Meghan’s Holiday Special Had a Subtle Moment That Hints Her Relationship With Netflix Is ‘Done’
Meghan Markle's With Love, Meghan holiday special landed on Netflix on December 3, wrapped in festive warmth, but critics say one small detail may have undercut the very story it was meant to tell. Tom Sykes of The Daily Beast thinks the real message from the streaming giant is right there in plain sight.
For one fleeting moment, Markle’s ageing beagle, Guy, silently pads through the frame. The issue, as Skyes points out, is that Guy died last year, which means this new holiday special was almost certainly cobbled together from old footage, shot long before the Sussexes' original Netflix deal was downgraded to a first-refusal arrangement. Weighing in on the same, he argues the memo from Netflix is that “we are done.”
Far from a technical oversight, Sykes thinks the moment was allowed-if not deliberately preserved. "Netflix does not make mistakes of this kind. They permitted it. They wanted it seen," he writes, believing the streaming giant is signaling to investors, advertisers, and viewers alike that no fresh money was spent on this project. The cameras, in his view, are no longer rolling. What audiences are watching, he says, are carefully repackaged offcuts.
Once that premise is taken on board, the special's overall tone, a high-gloss exercise in manufactured sincerity, heavy on glitter, light on spontaneity, starts to make a different kind of sense. Sykes paints it as a production weighed down by what he calls its relentless earnestness and striking absence of humor. This festive setting feels styled to the last pine needle, but the emotional register strains to rise above polite performance.
That tension gets sharper when Markle frames the Christmas tree as a way to honor family history, a sentiment that, as Sykes observes, lands awkwardly given her very public estrangement from parts of her own family and Prince Harry's fractured relationship with the royals. A guest constructing a Christmas cracker says "intentional and orchestrated fun" makes people feel 'seen.' In most homes, pulling a cracker is an unfussy afterthought, rather than a therapeutic intervention. Sykes dryly observes that in almost any other context, 'orchestrated fun' would sound like a complaint, rather than a hosting philosophy.
Equally striking is who and what is missing. No children appear in the special, not even in passing, which for a show built around Christmas and family is a curious absence. Markle has, of course, long kept her children off camera, but their symbolic presence still surfaces through a reusable advent calendar filled with affirmations said to be for them. Skyes cutting through the same says, any British child faced with an advent calendar full of motivational slogans would immediately ask, “Where’s the chocolate?”
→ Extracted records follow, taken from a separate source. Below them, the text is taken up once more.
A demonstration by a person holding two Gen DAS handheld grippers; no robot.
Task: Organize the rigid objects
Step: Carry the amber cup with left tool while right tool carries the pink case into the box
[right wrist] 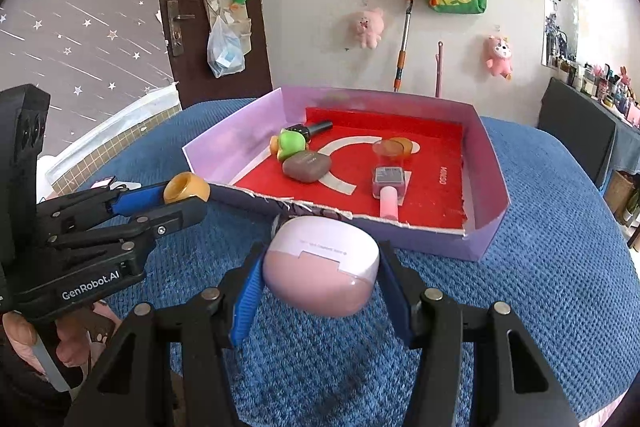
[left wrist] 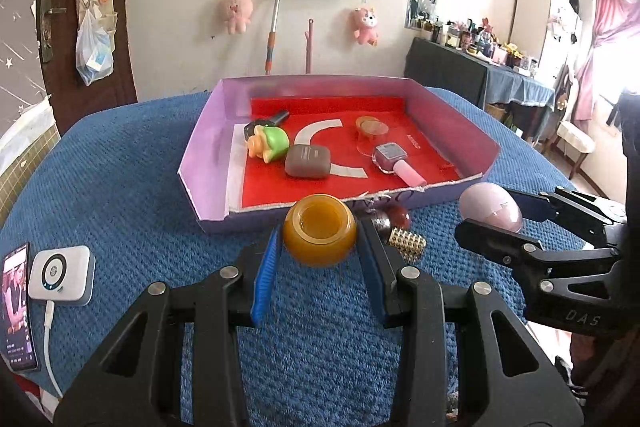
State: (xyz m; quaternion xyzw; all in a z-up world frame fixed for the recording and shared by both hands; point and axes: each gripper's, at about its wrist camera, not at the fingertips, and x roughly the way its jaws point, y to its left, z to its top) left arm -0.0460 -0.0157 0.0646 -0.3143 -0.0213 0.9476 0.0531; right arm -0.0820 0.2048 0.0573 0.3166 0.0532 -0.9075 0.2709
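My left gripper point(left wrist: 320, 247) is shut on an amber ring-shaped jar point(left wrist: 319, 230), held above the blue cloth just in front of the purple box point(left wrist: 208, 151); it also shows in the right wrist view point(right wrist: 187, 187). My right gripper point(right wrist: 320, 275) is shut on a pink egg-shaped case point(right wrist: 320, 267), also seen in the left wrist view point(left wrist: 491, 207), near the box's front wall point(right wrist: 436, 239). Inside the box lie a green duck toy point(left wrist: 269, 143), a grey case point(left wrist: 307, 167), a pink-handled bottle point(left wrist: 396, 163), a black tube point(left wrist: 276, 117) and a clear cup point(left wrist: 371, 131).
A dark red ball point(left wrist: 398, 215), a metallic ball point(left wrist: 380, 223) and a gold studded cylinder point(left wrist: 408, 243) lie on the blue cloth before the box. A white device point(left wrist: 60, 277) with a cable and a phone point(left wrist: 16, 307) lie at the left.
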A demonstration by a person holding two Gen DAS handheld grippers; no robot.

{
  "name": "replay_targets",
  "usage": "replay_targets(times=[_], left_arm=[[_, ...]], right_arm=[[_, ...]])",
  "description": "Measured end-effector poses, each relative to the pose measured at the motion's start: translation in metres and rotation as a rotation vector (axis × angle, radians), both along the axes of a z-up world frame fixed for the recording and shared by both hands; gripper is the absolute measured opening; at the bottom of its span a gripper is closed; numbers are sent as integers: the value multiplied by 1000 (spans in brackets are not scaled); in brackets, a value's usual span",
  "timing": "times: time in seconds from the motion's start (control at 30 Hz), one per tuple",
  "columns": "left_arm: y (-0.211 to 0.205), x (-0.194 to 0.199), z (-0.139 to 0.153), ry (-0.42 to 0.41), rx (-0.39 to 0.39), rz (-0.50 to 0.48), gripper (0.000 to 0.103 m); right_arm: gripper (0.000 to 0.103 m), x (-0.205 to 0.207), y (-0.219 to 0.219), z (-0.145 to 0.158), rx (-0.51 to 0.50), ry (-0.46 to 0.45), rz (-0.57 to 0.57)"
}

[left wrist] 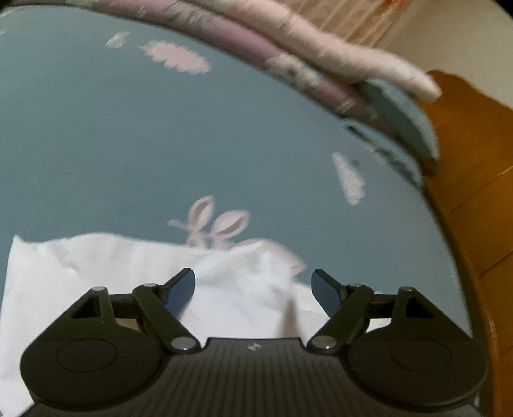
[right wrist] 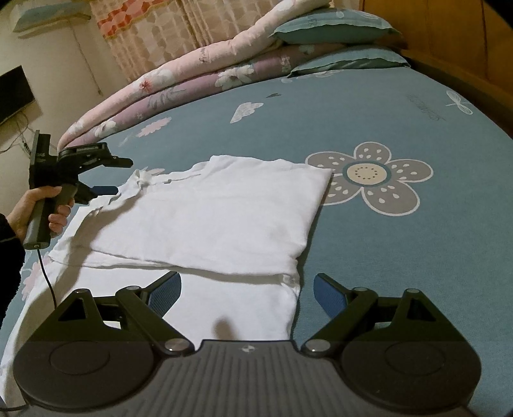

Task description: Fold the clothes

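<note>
White shirt point(right wrist: 205, 218) lies spread on the blue patterned bedsheet point(right wrist: 352, 128), partly folded: a top layer is laid over the body, with its far right corner just beside a large grey flower print point(right wrist: 368, 179). Its collar end points toward the left gripper point(right wrist: 112, 176), which a hand point(right wrist: 38, 208) holds by a dark grip; the jaws stand apart above the cloth near the collar, with nothing between them. In the left wrist view the same gripper point(left wrist: 253, 285) hangs over an edge of the shirt point(left wrist: 128, 279), its blue pads spread and clear of the fabric, with a pink rabbit print point(left wrist: 211, 224) just beyond. The right gripper point(right wrist: 247, 288) hovers over the near edge of the shirt, released, its fingers wide apart and gripping nothing. Rolled pink and purple quilts point(right wrist: 179, 86) and blue pillows point(right wrist: 333, 29) lie along the far side of the bed, against a wooden headboard point(right wrist: 449, 35).
</note>
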State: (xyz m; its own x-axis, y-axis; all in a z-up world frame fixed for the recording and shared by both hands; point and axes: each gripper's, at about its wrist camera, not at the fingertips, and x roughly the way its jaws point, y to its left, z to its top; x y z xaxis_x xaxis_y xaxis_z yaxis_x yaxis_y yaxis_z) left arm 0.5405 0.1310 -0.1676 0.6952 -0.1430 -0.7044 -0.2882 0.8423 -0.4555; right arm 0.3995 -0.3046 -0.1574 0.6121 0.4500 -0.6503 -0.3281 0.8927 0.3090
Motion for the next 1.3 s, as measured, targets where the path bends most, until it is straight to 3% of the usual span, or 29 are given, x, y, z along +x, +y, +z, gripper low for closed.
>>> replay_targets(times=[0.17,0.43,0.6,0.77,0.87,1.07,1.2,1.3], left_arm=[[21,-13,3,-24,-50,71,79],[0,-15,-5,-29,-210,-57,80],[-3,10,-12,-76,-171,-5,80],[1,17,1,-92,-134,29,80],[-13,6,11,-121,-181,-52,80],[-76,13,9,-60,-195,-290,81],[-97,30,-7,0,-178,-302,81],[-102,39,-6,-28,-147,-281,81]], right_arm=[[93,1,-2,-1,1,3,-10],[93,0,0,-1,-1,0,-1],[93,2,0,-3,-12,9,-3],[93,2,0,-4,-13,10,-6],[93,1,0,-3,-10,3,-4],[93,0,3,-2,-15,-3,5],[93,-1,1,-1,-10,-2,-1],[93,-2,0,1,-3,-9,-1]])
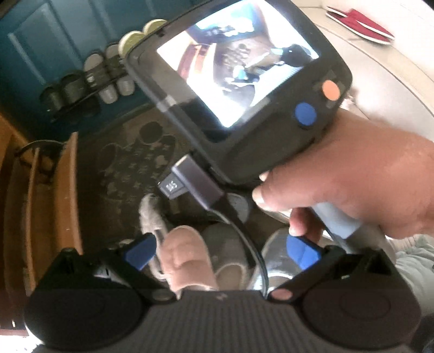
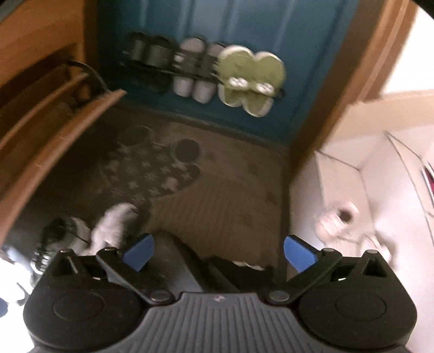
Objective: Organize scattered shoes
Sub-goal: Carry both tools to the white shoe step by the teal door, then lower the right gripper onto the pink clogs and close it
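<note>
My left gripper (image 1: 221,251) is open above a pink slipper (image 1: 187,258) and grey slippers (image 1: 230,252) lying on the doormat (image 1: 130,163). The right hand-held device (image 1: 238,89), held by a hand, fills the upper middle of the left wrist view. My right gripper (image 2: 219,252) is open and empty over the mat (image 2: 222,201). A rack on the blue door (image 2: 190,19) holds dark slippers (image 2: 149,50), grey slippers (image 2: 195,70) and green slippers (image 2: 249,78). A white sneaker (image 2: 114,225) and a dark shoe (image 2: 62,230) lie at lower left. Red slippers (image 1: 360,23) lie on the tile floor.
A wooden cabinet (image 2: 40,130) with a shelf stands on the left. A white shoe (image 2: 339,220) lies on the pale tile floor (image 2: 379,163) at right. A wooden door frame (image 2: 339,95) borders the mat.
</note>
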The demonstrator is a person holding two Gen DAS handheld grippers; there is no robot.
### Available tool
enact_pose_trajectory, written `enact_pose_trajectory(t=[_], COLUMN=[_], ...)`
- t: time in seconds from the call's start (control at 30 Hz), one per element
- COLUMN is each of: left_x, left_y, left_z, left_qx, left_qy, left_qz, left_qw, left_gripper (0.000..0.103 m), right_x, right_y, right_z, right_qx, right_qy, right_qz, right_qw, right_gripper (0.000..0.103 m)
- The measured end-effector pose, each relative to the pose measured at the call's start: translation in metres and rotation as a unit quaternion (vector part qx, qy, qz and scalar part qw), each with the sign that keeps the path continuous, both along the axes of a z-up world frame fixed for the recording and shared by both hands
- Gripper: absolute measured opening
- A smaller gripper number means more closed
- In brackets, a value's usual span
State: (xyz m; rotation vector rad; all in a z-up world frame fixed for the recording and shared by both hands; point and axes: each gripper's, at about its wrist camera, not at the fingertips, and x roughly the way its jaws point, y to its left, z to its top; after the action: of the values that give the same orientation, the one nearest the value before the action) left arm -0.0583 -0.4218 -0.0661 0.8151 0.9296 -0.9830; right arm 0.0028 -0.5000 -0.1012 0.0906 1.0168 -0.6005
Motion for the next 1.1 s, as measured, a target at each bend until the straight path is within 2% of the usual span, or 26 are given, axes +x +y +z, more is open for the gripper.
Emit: enact_pose_trajectory(t=[0.1,0.23,0.33,0.4,0.5,0.67,0.87,1.1], left_x=[-0.017,-0.036,-0.052,-0.056,-0.058,-0.052,-0.051,-0.061], left_y=[-0.006,-0.015,-0.023,-0.027,-0.032,-0.043,-0.058,-0.066], left_z=[-0.010,-0.030,-0.038,-0.043,-0.044,-0.049,-0.058,-0.065], left_qx=[0.002,0.015,0.033,0.036,0.028,0.015,-0.003,-0.006], left_qy=[-0.004,-0.010,-0.038,-0.043,-0.023,-0.023,-0.016,0.003], left_qz=[-0.028,-0.060,-0.082,-0.091,-0.101,-0.120,-0.120,-0.130], left_qw=[0.9996,0.9980,0.9954,0.9942,0.9942,0.9924,0.9926,0.9914], left_gripper=[0.103,0.103,0.103,0.103,0.103,0.103,0.103,0.100], right_x=[-0.020,-0.049,-0.065,-0.075,-0.090,-0.110,-0.119,-0.127], right_y=[-0.011,-0.027,-0.038,-0.044,-0.052,-0.065,-0.076,-0.082], right_z=[-0.010,-0.025,-0.032,-0.035,-0.038,-0.038,-0.040,-0.050], right_qx=[0.011,0.022,0.038,0.043,0.051,0.051,0.041,0.045], right_qy=[0.011,0.027,0.043,0.048,0.052,0.053,0.054,0.056], right_qz=[-0.023,-0.062,-0.082,-0.094,-0.111,-0.133,-0.150,-0.182], right_qw=[1.000,0.997,0.995,0.993,0.991,0.988,0.986,0.981], right_gripper=[0.095,0.086,0.081,0.074,0.068,0.059,0.049,0.047])
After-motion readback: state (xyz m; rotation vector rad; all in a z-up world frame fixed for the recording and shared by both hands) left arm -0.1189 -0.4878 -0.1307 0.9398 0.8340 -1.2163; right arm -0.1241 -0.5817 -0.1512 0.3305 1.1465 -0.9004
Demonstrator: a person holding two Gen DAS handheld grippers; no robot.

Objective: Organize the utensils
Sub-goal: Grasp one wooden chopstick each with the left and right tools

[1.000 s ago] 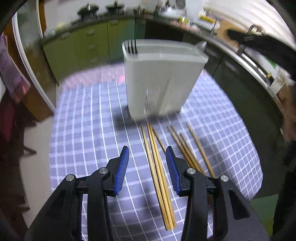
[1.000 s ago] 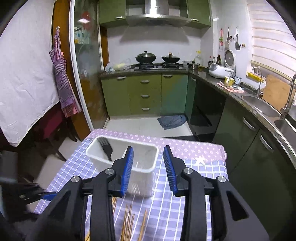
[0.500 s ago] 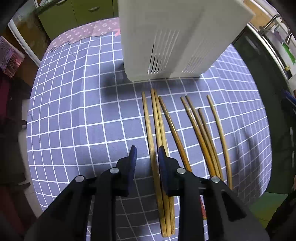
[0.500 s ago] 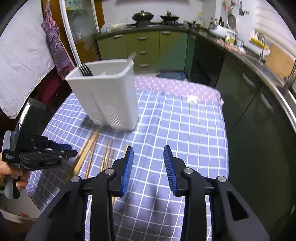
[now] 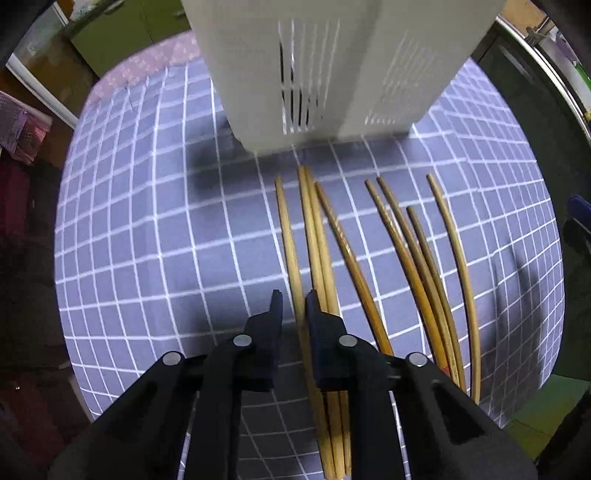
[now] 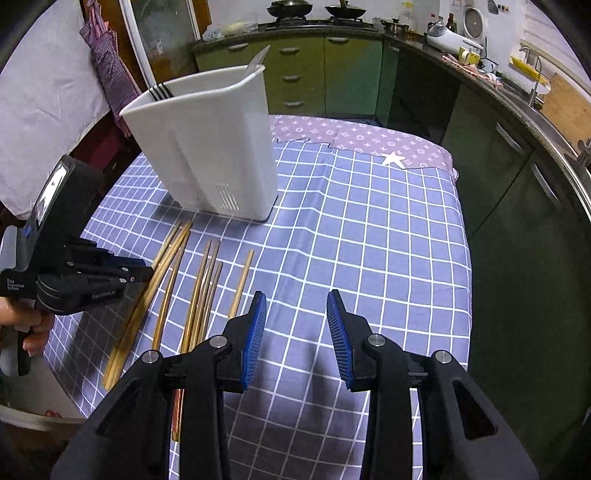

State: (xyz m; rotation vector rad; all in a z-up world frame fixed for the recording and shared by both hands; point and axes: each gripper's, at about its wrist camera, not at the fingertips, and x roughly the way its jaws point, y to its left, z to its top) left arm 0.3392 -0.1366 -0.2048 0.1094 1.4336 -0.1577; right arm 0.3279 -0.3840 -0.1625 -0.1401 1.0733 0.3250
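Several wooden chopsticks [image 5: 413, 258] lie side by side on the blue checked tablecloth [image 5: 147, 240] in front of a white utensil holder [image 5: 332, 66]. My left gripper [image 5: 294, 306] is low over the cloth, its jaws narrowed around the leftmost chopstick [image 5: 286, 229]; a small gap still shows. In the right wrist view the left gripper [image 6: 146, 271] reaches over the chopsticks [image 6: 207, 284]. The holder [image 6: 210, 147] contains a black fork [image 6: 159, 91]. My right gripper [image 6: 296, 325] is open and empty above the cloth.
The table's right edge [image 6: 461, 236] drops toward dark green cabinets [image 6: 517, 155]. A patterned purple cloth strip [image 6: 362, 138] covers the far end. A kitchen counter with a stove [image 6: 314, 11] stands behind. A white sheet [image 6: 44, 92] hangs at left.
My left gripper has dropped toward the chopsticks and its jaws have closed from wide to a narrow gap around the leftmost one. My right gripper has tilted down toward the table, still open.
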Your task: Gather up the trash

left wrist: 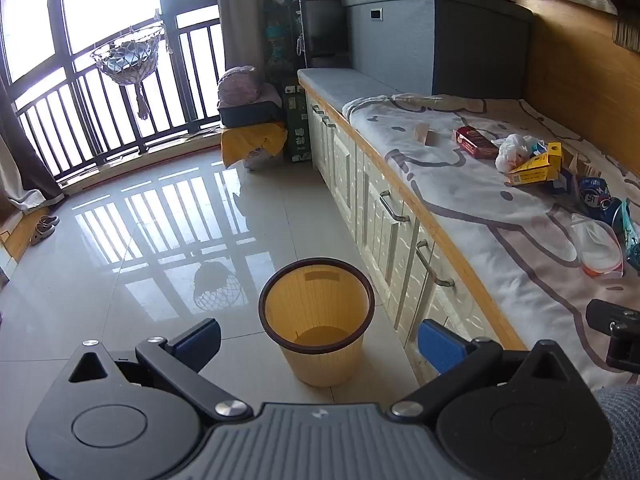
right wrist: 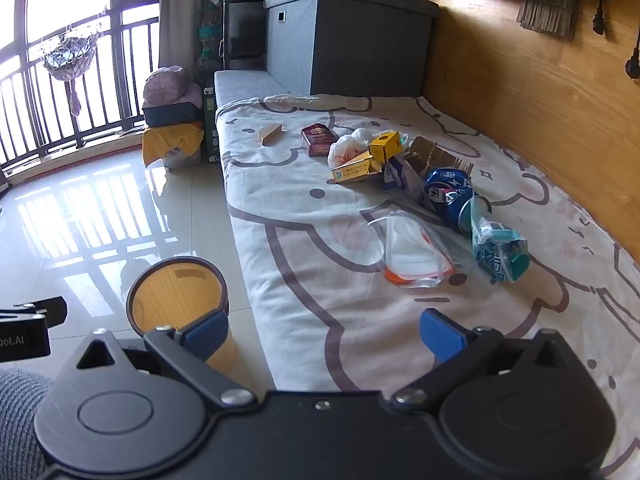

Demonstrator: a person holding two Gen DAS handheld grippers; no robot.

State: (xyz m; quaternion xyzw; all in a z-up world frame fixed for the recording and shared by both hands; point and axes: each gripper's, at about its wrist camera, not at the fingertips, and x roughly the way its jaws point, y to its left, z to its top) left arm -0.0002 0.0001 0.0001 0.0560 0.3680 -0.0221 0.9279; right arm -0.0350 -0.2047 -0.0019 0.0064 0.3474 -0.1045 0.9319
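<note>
Yellow bin (left wrist: 317, 320) on tiled floor (left wrist: 140, 240) beside cabinet (left wrist: 384, 216) (trash (right wrist: 416, 200) on sheet (right wrist: 304, 240)), both grippers' fingers (left wrist: 200, 340) wide open, empty.

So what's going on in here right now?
A person holds two grippers, and both the left gripper and right gripper are open and empty. The trash lies scattered on the bed sheet: boxes, bags, a crushed can. The bin stands on the floor beside the bed. It looks empty.
</note>
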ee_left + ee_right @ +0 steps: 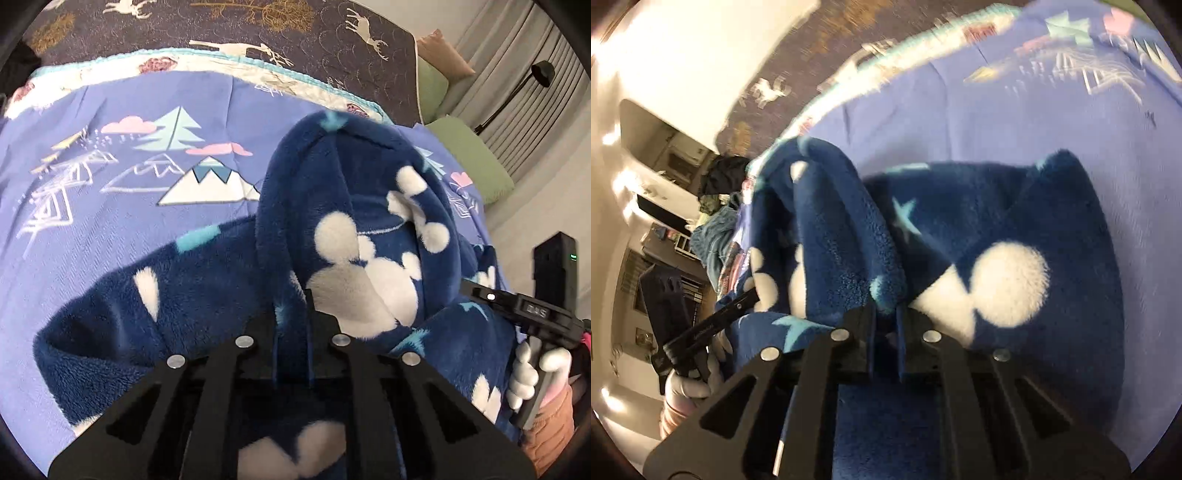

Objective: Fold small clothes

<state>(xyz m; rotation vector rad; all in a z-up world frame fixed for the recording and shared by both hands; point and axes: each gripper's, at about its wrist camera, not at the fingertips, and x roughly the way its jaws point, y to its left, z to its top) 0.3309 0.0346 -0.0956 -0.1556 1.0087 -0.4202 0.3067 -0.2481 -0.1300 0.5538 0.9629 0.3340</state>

For him, the episode is a major contradiction. Markle seems to want the image of domestic intimacy without the disorder that usually accompanies it, "the aura of family without exposing the thing itself," as Sykes frames it. Harry appears only in the special's final stretch, his entrance feeling, in Sykes' words, almost pre-programmed. The moment briefly feels unscripted when Harry jokes that he doesn't like the salad Markle has made because it's got everything he hates in it. Then Markle turns to him and says, “Thanks for coming.” For Skyes, it appears formal. Sykes points out that it sounds like something one might say to a neighbor who has stopped by, not to a husband in his own home.